== WHAT NEEDS TO BE DONE ==
Provide an exact copy of the data, excluding the images.
[[ DATA, beginning ]]
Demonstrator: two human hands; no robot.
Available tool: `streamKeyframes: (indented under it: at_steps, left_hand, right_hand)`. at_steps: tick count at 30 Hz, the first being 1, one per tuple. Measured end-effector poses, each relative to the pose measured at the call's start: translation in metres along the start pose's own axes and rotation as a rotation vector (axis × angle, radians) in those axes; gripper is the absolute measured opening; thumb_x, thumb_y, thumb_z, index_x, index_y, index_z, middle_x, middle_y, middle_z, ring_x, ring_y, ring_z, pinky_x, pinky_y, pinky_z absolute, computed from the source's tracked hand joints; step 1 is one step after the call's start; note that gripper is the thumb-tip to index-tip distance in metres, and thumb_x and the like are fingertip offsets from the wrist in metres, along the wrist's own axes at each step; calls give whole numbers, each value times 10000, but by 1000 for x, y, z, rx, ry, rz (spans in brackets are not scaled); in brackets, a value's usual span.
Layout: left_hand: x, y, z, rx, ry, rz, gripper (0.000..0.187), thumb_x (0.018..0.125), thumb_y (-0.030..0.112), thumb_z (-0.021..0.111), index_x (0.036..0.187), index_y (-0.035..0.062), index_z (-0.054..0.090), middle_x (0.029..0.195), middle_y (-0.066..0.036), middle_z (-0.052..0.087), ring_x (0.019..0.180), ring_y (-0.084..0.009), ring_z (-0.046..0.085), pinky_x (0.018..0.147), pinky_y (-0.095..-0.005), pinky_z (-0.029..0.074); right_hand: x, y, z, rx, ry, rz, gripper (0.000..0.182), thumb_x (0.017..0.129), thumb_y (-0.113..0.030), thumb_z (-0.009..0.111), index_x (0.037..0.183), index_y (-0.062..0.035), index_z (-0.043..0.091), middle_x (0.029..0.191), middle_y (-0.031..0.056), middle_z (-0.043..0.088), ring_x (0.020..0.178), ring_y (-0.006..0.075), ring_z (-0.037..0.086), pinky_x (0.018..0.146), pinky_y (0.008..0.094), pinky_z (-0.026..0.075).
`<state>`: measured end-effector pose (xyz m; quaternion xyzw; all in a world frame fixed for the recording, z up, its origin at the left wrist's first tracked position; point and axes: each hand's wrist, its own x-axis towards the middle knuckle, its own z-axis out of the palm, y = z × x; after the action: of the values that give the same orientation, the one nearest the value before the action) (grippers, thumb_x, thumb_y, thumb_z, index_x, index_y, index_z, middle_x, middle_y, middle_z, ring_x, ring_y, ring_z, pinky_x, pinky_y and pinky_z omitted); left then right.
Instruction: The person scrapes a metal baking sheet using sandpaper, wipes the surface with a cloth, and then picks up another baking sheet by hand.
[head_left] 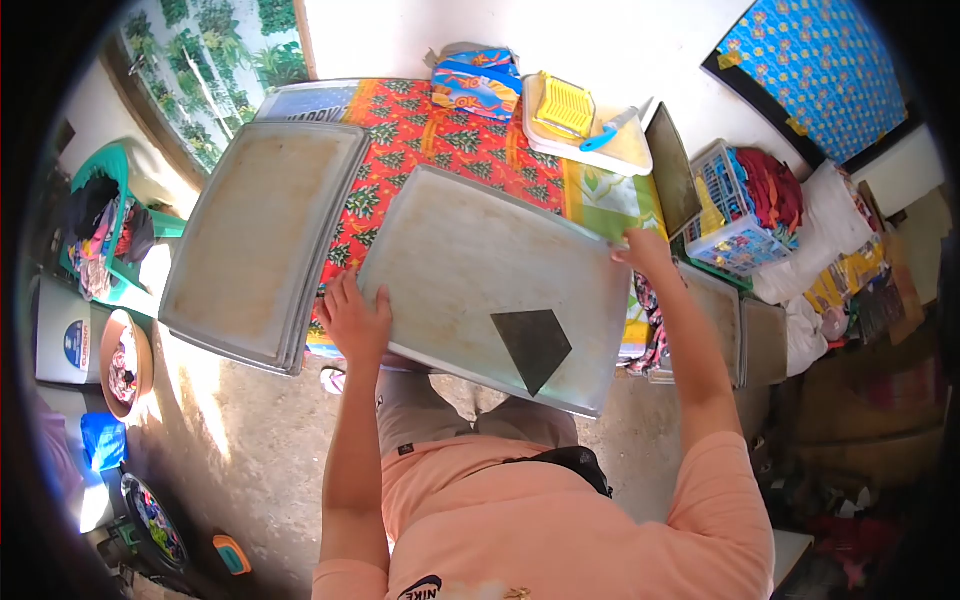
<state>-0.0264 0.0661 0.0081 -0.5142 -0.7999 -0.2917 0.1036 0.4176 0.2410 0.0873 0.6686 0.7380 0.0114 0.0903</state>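
A large metal tray (480, 250) lies tilted across the table's front edge. On its lower right part rests a dark, four-sided flat piece (533, 348). My left hand (356, 315) is at the tray's left edge, fingers spread, with the thumb by the rim. At the upper right corner, my right hand (645, 252) has its fingers closed round the tray's rim. To the left, a stack of similar trays (262, 235) sits on the red patterned tablecloth (400, 125).
Blue and orange packs (476, 85) and a white container (640, 150) with a yellow rack (565, 106) and blue-handled knife (610, 128) stand at the back. More trays (712, 310) and a clothes basket (735, 245) are right. A green chair (120, 165) is left.
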Motion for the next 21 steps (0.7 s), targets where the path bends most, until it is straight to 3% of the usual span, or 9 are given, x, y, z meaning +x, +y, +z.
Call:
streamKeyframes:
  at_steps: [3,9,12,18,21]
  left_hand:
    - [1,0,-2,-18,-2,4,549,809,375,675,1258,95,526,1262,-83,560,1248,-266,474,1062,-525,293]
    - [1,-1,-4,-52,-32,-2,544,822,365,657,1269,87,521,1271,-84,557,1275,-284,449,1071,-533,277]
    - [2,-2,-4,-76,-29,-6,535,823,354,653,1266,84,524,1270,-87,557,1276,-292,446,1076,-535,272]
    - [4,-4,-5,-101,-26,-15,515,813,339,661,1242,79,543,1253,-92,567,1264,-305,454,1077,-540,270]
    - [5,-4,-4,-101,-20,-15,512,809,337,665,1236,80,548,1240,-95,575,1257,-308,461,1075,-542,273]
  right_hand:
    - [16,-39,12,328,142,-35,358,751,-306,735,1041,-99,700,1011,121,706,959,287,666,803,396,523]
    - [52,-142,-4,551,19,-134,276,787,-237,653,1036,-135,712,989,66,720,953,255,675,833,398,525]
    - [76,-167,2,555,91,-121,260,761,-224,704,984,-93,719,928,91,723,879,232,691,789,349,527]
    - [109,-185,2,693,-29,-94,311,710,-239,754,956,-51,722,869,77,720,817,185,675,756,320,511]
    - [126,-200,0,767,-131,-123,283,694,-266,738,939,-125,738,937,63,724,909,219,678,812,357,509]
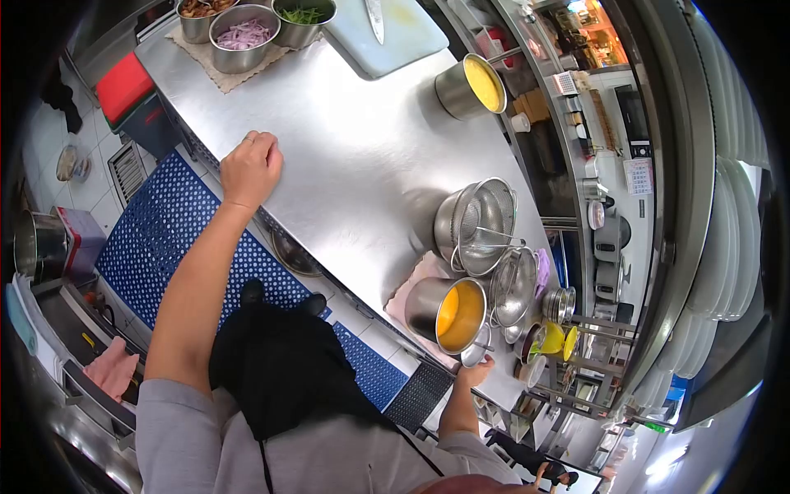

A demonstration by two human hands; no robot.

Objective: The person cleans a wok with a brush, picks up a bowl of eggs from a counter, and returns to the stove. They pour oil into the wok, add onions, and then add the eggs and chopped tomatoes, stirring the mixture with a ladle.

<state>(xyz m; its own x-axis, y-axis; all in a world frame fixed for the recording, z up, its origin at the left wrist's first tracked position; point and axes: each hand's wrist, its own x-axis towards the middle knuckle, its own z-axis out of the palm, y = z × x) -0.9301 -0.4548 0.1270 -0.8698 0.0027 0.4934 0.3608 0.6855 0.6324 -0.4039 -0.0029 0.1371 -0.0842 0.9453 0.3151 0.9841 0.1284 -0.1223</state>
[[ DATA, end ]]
== SOLUTION TO THE EXERCISE ==
Demonstrator: two human hands; no robot.
Available tool: `streamKeyframes: (indented under it: at_steps, left_hand, right_hand)`. at_steps: tick count at 30 Hz, the first being 1, one per tuple. Measured end-effector poses, each relative to the pose measured at the call's start: translation in metres along the start pose's own axes and rotation as a rotation vector (axis × angle, radians) in those axes; gripper is the absolute measured opening; thumb_x, thumb_y, thumb_z, index_x, index_y, index_z, middle_x, middle_y, middle_z, ring_x, ring_y, ring_z, pinky_x, pinky_y, pinky_z absolute, computed from the source's tracked hand joints; step 1 is one step after the call's start; note that gripper is the thumb-tip to index-tip distance in metres, and thumb_x and the like are fingertip offsets from the wrist in metres, along the wrist's own axes at each step; calls give whole numbers, each value times 10000, but by 1000 for x, y, z, rx, ry, rz (spans in brackets are not scaled); in brackets, a value's usual span.
Layout: left_hand: x, y, z, rx, ry, rz, gripper (0.000..0.187), thumb_x (0.018..0.125), thumb_y (-0.030..0.112), thumb_z (-0.021..0.111), index_x (0.036..0.187), index_y (-0.035..0.062), index_z (-0.054..0.090), middle_x (0.029..0.195), middle_y (-0.066..0.036), middle_z (-0.052..0.087), ring_x (0.019..0.180), ring_y (-0.084..0.009), ring_z (-0.046..0.085), pinky_x (0.018..0.147), pinky_y (-0.095..-0.005), pinky_z (-0.029..0.074); right_hand: x, y, z, rx, ry, rz, gripper (0.000..0.182), thumb_x (0.017..0.129), thumb_y (-0.113..0.030), thumb_z (-0.009..0.111), index_x (0.037..0.183), index_y (-0.062..0.035), index_z (-0.043..0.091), middle_x (0.029..0.191), middle_y (-0.031..0.056), middle_z (-0.043..0.088), ring_x (0.020..0.178), ring_y (-0.006..0.075), ring_z (-0.037..0.086), pinky_x (0.018..0.146), pinky_y (0.008..0.094), pinky_z (-0.026..0.075).
`<state>`: measured end-effector pose (xyz m; quaternion xyzw; all in a world frame fixed for the recording, z up, its origin at the left wrist's first tracked position; point and axes: each hand's wrist, its own x-axis towards the middle knuckle, its own z-axis out of the palm, y = z × x; after the action: of the values that give the same orientation, the one nearest the value before the action) (grippers, thumb_x, thumb_y, thumb_z, index_x, index_y, index_z, middle_x, middle_y, middle_z, ring_x, ring_y, ring_z, pinky_x, pinky_y and pinky_z omitted); left then right.
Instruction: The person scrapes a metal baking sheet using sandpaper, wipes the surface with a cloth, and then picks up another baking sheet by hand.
[head_left] 
<state>-0.0264 0.0661 0.0081 -0.5142 -0.7999 -0.2917 0.1036 0.4176 0.2410 0.0873 0.6686 0.7380 0.0114 0.0903</state>
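A large metal tray (480, 250) lies tilted across the table's front edge. On its lower right part rests a dark, four-sided flat piece (533, 348). My left hand (356, 315) is at the tray's left edge, fingers spread, with the thumb by the rim. At the upper right corner, my right hand (645, 252) has its fingers closed round the tray's rim. To the left, a stack of similar trays (262, 235) sits on the red patterned tablecloth (400, 125).
Blue and orange packs (476, 85) and a white container (640, 150) with a yellow rack (565, 106) and blue-handled knife (610, 128) stand at the back. More trays (712, 310) and a clothes basket (735, 245) are right. A green chair (120, 165) is left.
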Motion for the next 21 steps (0.7 s), targets where the path bends most, until it is straight to 3% of the usual span, or 9 are given, x, y, z meaning +x, +y, +z.
Call:
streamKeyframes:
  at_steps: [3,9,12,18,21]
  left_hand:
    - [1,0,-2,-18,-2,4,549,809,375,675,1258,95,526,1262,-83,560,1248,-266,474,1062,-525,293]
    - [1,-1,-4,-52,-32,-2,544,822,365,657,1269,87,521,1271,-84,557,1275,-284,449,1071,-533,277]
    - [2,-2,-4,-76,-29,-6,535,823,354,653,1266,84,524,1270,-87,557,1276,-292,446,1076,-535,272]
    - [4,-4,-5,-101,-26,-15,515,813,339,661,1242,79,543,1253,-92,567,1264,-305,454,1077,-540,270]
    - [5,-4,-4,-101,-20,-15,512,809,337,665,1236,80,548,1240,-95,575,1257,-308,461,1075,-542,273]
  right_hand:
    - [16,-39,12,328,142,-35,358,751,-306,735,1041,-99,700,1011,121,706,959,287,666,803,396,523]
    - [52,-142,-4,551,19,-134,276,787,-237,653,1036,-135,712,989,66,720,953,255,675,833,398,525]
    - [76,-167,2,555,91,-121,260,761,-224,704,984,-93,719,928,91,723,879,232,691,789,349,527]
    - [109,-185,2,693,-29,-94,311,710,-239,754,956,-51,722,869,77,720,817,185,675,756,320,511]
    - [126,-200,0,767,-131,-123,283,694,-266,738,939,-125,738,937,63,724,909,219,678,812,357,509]

A demonstration by two human hands; no robot.

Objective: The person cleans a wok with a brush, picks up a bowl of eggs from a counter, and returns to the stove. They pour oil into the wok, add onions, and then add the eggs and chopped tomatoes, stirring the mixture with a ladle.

<state>(xyz m; its own x-axis, y-axis; all in a world frame fixed for the recording, z up, its origin at the left wrist's first tracked position; point and axes: each hand's wrist, its own x-axis towards the middle knuckle, its own z-axis out of the palm, y = z × x) -0.9301 -0.4548 0.1270 -0.8698 0.0027 0.4934 0.3608 0.6855 0.6324 -0.4039 -0.0029 0.1371 -0.0842 0.9453 0.3151 0.9841 0.1284 -0.1223</state>

No other output belongs to this answer.